И она меня уломала, я таки поехала на эту встречу, хотя не собиралась брать новых детей. За последний год я пришла к выводу, что не всё в моих силах, и боялась не справиться. В глубине души я признавала, что мама права и я взвалила на себя слишком много, но я уже привыкла ко всем приёмным детям и любила их, как родных.

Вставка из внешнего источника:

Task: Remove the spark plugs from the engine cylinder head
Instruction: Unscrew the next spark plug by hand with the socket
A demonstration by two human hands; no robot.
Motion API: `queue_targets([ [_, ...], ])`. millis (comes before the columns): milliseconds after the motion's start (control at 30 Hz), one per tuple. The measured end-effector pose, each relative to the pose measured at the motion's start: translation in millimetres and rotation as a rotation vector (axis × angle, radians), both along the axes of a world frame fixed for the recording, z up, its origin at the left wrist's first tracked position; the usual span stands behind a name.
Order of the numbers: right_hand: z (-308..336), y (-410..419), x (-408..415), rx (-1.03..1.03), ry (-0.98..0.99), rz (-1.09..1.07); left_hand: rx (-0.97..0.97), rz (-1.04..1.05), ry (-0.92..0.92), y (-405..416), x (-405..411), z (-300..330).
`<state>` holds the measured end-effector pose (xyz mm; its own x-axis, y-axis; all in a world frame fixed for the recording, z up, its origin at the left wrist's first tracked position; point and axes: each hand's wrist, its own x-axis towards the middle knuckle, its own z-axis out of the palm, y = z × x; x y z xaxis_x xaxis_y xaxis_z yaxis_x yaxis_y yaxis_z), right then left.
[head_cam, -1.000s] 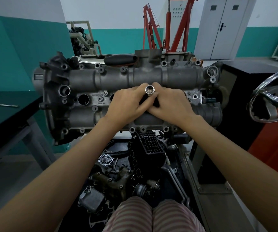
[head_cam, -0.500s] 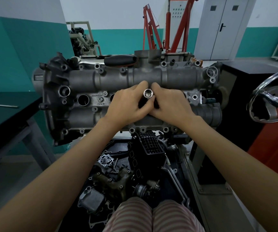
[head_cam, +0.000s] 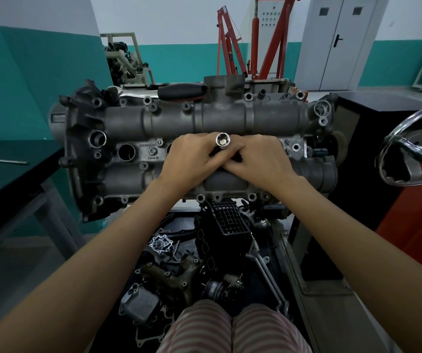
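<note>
Our two hands meet in the middle of the engine head (head_cam: 169, 123). Our left hand (head_cam: 192, 159) has its fingers curled round a shiny metal socket (head_cam: 222, 141) and holds it. The socket stands up out of a hole in the engine head, and we look straight down into its open round end. Our right hand (head_cam: 260, 160) lies just beside the left one, fingers bent down at the foot of the socket, touching the left hand. We cannot tell if the right fingers grip the socket too.

We cannot see a spark plug; the hands hide the hole. To the left another round hole (head_cam: 126, 152) sits open.

A black handle (head_cam: 182, 90) lies on the far edge of the engine head. Below it, loose engine parts (head_cam: 179, 271) lie in a pile. A dark desk (head_cam: 6, 179) stands to the left, a shiny wheel (head_cam: 408, 149) to the right, and a red crane (head_cam: 230, 47) far behind.
</note>
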<state>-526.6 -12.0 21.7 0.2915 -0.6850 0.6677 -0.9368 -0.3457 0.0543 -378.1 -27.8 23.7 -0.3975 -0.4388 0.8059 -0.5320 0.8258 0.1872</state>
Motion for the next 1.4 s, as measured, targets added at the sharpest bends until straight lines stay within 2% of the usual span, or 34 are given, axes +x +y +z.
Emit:
queue_targets([
  [133, 0.8, 2.2, 0.3, 0.013, 0.026, 0.022, -0.011, -0.017, 0.017, 0.5, 0.3, 0.6],
  [333, 1.6, 4.6, 1.6, 0.005, 0.031, 0.043, -0.098, 0.030, -0.052, 4.3, 0.8, -0.4],
  [433, 2.0, 6.8, 2.9, -0.013, -0.017, 0.080, -0.083, 0.032, -0.054, 5.4, 0.0, -0.2],
  [767, 2.1, 0.3, 0.0, 0.026, 0.005, -0.010, -0.037, 0.021, 0.005, 0.6, 0.6, -0.6],
  [867, 1.3, 0.0, -0.2, 0.027, 0.036, 0.010, -0.058, 0.011, -0.001, 0.2, 0.9, -0.8],
  [1133, 3.4, 4.5, 1.8, 0.031, -0.028, 0.066, -0.090, 0.007, -0.028, 5.7, 0.5, -0.5],
  [1400, 3.3, 2.0, 0.8, 0.050, -0.030, 0.018, -0.146, 0.039, -0.012, -1.6, 0.3, -2.9],
])
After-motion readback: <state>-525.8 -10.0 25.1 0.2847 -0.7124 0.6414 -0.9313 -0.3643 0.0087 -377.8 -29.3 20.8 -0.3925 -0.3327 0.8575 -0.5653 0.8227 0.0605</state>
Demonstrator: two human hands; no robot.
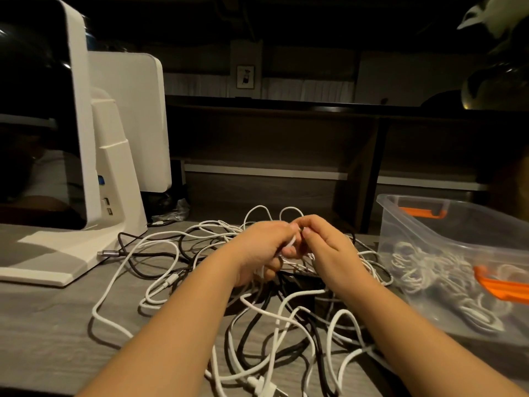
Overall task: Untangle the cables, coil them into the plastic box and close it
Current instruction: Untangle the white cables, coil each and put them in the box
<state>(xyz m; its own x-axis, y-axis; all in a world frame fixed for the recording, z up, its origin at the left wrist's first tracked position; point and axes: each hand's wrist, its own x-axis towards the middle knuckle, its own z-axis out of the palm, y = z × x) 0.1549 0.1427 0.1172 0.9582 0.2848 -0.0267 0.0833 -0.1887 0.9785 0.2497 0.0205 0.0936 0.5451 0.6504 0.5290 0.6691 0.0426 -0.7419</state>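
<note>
Both hands, left hand (264, 247) and right hand (323, 247), pinch a white cable (292, 241) together above tangled cables (257, 310). They sprawl across a grey wood-grain desk (57, 325) in a dim room.

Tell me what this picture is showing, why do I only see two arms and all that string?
The camera sits on a person's head, looking down, so you see only their own arms. The left hand and right hand meet over a desk, both pinching a white cable to pull it free. The string is a tangle of white and black cables. On the right is a clear plastic box with orange latches, some cables already coiled inside. On the left stands a white monitor.
</note>
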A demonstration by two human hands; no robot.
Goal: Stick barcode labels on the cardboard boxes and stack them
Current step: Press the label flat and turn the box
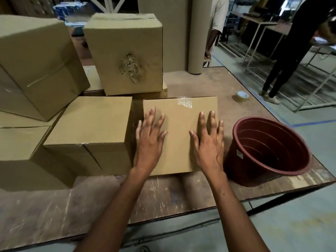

Я не отдыхала ни одного дня в году, ни одного часа в день, я забыла, каково это – читать книги или смотреть телевизор, и всё чаще замечала утром за завтраком, что пью пустой кипяток, так как забыла бросить в чашку заварку. Арминэ, моя помощница, взяла на себя ежедневное купание малышей и кормление кошек, и мне было совестно. «Отдохни, Арминэ, я сама справлюсь», – говорила я, на что двенадцатилетняя девочка неизменно отвечала: «Мама, это вам нужно отдохнуть. Я же всё понимаю». Так они с Алиной меня и звали – мама, но на «вы». Не знаю, что бы я делала без Арминэ.

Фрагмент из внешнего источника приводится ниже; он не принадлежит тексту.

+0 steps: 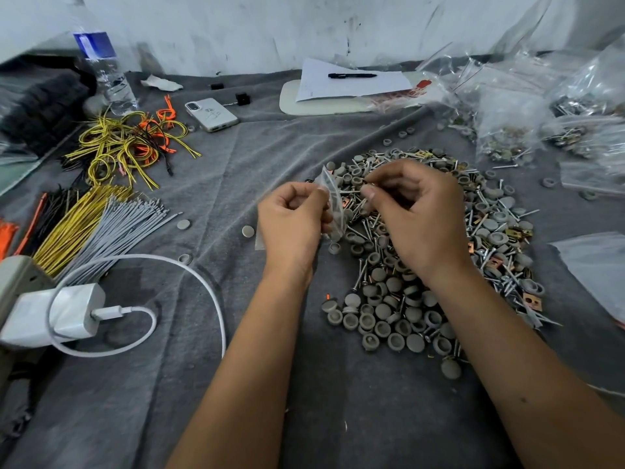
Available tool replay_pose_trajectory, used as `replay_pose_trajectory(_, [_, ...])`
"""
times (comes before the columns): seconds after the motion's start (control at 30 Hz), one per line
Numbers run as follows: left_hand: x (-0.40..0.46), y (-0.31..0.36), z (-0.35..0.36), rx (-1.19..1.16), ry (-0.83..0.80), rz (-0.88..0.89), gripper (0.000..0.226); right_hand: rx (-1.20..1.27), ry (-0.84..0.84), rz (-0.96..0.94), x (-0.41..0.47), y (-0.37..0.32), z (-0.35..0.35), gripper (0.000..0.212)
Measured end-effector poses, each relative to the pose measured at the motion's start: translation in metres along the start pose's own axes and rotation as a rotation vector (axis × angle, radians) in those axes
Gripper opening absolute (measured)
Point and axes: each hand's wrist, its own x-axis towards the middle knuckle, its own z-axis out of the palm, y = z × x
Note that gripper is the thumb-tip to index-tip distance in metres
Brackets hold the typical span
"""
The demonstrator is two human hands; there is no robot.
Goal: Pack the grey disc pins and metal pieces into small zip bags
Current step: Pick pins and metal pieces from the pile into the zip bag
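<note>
- The left hand (292,220) pinches a small clear zip bag (333,206) by its upper edge, fingers curled closed around the plastic; the bag hangs roughly upright between the two hands.
- The right hand (417,214) is closed, thumb and forefinger pressed together right at the bag's open side; whatever sits between those fingertips is too small and blurred to make out.
- Directly beneath and behind both hands lies the heap of grey disc pins (385,319), mixed with thin metal nails (487,257) and copper-coloured metal pieces (532,301), spread over a grey cloth (236,157) covering the work surface.
- A few loose discs (248,231) lie apart from the heap, to the left of the left hand.
- To the right, clear bags already holding parts (507,137) are piled near the far edge, and a flat empty bag (595,262) lies beside the heap.
- To the left lie bundles of yellow, grey, black and orange wires (98,218), and nearer the camera a white charger (57,313) with its cable looping across the cloth.
- Further back sit a white phone (211,114), a water bottle (105,72), and a sheet of paper (351,81) with a black pen (351,75) on it.
</note>
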Motion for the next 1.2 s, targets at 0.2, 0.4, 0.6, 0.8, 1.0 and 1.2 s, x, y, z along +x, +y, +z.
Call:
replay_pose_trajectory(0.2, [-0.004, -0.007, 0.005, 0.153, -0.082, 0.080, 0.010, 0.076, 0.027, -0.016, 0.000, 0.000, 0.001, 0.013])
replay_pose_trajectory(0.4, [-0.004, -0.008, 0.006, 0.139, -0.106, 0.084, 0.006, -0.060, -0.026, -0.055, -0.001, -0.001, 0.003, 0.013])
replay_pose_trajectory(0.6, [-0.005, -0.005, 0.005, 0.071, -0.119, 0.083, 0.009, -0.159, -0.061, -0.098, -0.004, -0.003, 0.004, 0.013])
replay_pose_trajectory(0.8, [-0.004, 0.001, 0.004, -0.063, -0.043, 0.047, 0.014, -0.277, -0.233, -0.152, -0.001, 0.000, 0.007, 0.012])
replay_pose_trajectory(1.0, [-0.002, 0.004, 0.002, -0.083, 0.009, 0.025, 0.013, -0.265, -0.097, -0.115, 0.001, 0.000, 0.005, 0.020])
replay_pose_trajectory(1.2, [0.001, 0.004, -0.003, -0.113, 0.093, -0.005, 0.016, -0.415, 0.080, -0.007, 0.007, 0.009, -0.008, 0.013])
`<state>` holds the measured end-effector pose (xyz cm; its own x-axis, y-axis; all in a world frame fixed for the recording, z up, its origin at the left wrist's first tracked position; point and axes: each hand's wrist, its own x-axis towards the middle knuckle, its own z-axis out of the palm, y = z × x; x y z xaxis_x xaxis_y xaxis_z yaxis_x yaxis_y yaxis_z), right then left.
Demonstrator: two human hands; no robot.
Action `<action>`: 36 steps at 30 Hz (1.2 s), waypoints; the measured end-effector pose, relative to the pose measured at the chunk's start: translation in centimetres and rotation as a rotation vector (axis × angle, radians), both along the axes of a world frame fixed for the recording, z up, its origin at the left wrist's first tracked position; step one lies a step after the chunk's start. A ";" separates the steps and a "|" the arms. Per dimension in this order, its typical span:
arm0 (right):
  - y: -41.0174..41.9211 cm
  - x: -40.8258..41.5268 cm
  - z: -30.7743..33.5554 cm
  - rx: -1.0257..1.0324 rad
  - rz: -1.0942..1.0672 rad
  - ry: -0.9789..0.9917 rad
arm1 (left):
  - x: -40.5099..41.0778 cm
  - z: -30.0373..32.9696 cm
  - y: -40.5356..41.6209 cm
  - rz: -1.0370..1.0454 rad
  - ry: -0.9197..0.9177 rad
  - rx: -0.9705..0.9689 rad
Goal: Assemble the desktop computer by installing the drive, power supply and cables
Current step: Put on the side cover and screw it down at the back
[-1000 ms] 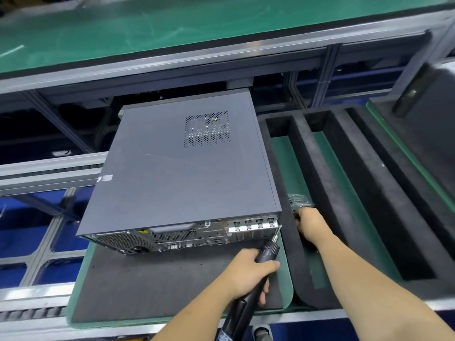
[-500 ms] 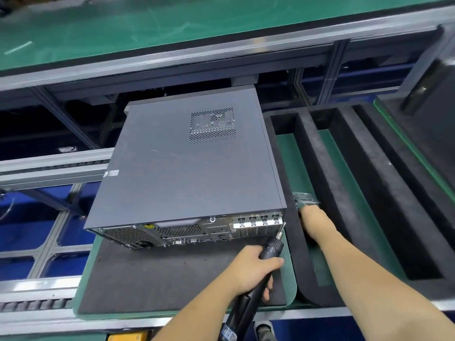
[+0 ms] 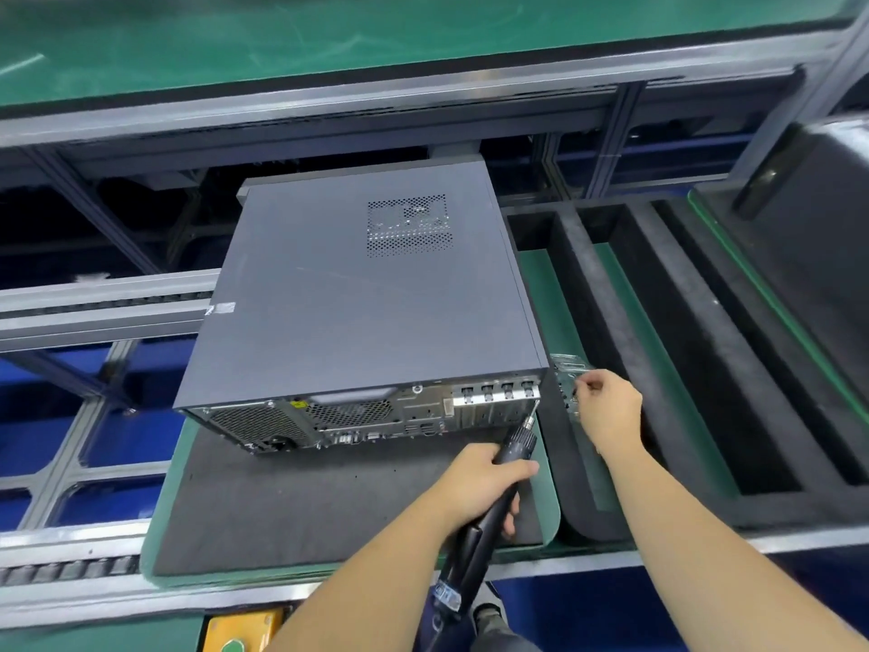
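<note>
A dark grey desktop computer case (image 3: 362, 298) lies on its side on a black foam pad (image 3: 301, 501), side panel closed, rear ports facing me. My left hand (image 3: 484, 482) grips a black electric screwdriver (image 3: 489, 505); its bit points up at the slot brackets at the rear panel's right end. My right hand (image 3: 606, 407) reaches into the foam tray to the right of the case, fingers curled at a clear plastic bag of small parts (image 3: 571, 374). What the fingertips pinch is hidden.
A black foam tray (image 3: 733, 383) with long channels over green matting fills the right. The pad sits on a green pallet (image 3: 160, 548) on a roller conveyor (image 3: 70, 567). A green belt line (image 3: 329, 40) runs across the back, with aluminium framing below.
The view has shifted slightly, so the case sits further right in frame. My right hand has lifted a little at the bag. The screwdriver stays at the rear panel.
</note>
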<state>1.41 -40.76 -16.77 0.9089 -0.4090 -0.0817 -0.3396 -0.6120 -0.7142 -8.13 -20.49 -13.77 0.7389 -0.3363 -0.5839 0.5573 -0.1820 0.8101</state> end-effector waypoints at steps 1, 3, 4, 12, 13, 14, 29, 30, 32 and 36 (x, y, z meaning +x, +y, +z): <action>0.8 -1.0 1.0 0.053 -0.054 -0.044 | -0.2 0.1 0.1 0.017 0.005 -0.014; 2.8 -3.4 2.9 0.145 -0.098 -0.126 | -0.8 0.5 0.5 0.047 0.022 -0.044; 4.0 -4.6 3.7 0.165 -0.091 -0.156 | -1.2 0.8 0.9 0.043 0.028 -0.049; 14.1 -12.8 4.9 0.060 0.010 -0.150 | -8.2 1.6 11.3 0.112 0.158 -0.180; 15.5 -13.2 4.7 -0.002 0.106 -0.143 | -9.1 1.3 12.8 0.155 0.168 -0.199; 16.9 -13.4 4.4 -0.070 0.218 -0.130 | -10.0 1.1 14.1 0.198 0.171 -0.212; 21.6 -13.1 4.8 0.981 0.079 0.123 | -13.2 0.6 19.0 0.243 0.102 -0.199; 21.9 -13.4 5.3 1.099 0.095 0.164 | -13.2 0.7 18.5 0.214 0.087 -0.199; 22.3 -13.5 6.2 1.288 0.114 0.233 | -13.2 1.0 17.9 0.181 0.070 -0.198; 22.6 -13.5 7.3 1.467 0.043 0.300 | -12.9 1.2 17.6 0.180 0.046 -0.188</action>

– Я не буду хулиганить. Я буду ваших детишек защищать. Я сильный. Я помогать буду. Пожалуйста, я очень к вам хочу.
Его робкий голос не вязался с внешностью – передо мной в фойе детдома сидел толстый, криво обстриженный пацан совершенно бандитской наружности. У него были синяки на лице, и от него пахло дешёвым табаком. Его большие, грязные руки были покрыты наколками. Костяшки содраны в кровь. Интересно, об чью физиономию?
– Вася, ты уже почти взрослый. Понимаешь, что я с тобой не справлюсь?
– А со мной не надо справляться, я буду слушаться. Я курить брошу, ей-богу.
– Почему ты ко мне попросился? Почему не в другое место?
– Потому что вы меня возьмёте. А другие – нет.
– Ты знаешь, как мне некогда?
– Ещё бы. Я с девчонками созванивался.
(Ага.)
– Как у тебя насчёт воровства? Мне для детей ничего не жалко, просто не хотелось бы растить воришку.
– Ни копейки не украду, кто у своих крадёт, тот крыса.
– Не только у своих, а вообще ни у кого! Ни копейки, ни конфетки! Понял? Чтобы мне за тебя не краснеть!
– Понял.
– И ещё одно. У нас кошки. Если я увижу, что ты отрезаешь им головы…
Он даже вскочил.
– Да вы за кого меня держите? За урода? Я за кошку сам кому угодно голову отверну!
– Хорошо, успокойся, я верю.
Он опять сел.
– Как я могу кота обидеть, я ведь и сам Васька, – усмехнулся он.
– И последнее. Вась, не обижайся, но при первой же уголовной выходке ты поедешь обратно. Я иду тебе навстречу, но мои силы не безграничны.
Он засопел и уставился в пол.
– Что скажешь? Поедешь на таких условиях? Я не шучу.
– Поеду, – сказал он. – Я не буду устраивать.
По дороге Вася упросил меня выйти у магазина, чтобы купить гостинцы.
– И откуда же у нас деньги? – поинтересовалась я.
– Выиграл в буру, – гордо ответил пацан. – Я во как играть могу!
– Знаешь что, Вась? Это не прокатит. Привыкай к новой жизни. Карманные деньги буду выдавать тебе я, а летом найдёшь подработку.
– Долгонько ждать лета, – пробурчал он, но свои кровные спрятал в карман.
– Машины мыть можешь и сейчас устроиться, многие мальчишки так делают. Вот хороший магазин, что ты хотел купить?